▶ _Dataset extract_

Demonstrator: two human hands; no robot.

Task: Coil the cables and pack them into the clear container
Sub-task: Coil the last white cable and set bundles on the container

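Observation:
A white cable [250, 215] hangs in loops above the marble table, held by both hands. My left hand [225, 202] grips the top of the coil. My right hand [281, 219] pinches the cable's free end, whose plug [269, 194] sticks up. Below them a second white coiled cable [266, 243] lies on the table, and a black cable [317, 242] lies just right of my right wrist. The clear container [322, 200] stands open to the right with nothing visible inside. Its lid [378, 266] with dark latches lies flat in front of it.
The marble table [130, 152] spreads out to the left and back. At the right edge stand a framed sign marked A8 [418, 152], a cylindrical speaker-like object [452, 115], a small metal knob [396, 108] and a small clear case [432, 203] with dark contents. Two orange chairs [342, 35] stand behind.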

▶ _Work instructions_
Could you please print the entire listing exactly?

▶ _Result_
Demonstrator: two human hands; no robot.

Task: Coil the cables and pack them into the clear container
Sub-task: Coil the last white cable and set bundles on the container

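Observation:
A white cable [250, 215] hangs in loops above the marble table, held by both hands. My left hand [225, 202] grips the top of the coil. My right hand [281, 219] pinches the cable's free end, whose plug [269, 194] sticks up. Below them a second white coiled cable [266, 243] lies on the table, and a black cable [317, 242] lies just right of my right wrist. The clear container [322, 200] stands open to the right with nothing visible inside. Its lid [378, 266] with dark latches lies flat in front of it.
The marble table [130, 152] spreads out to the left and back. At the right edge stand a framed sign marked A8 [418, 152], a cylindrical speaker-like object [452, 115], a small metal knob [396, 108] and a small clear case [432, 203] with dark contents. Two orange chairs [342, 35] stand behind.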

The exercise closes with this answer.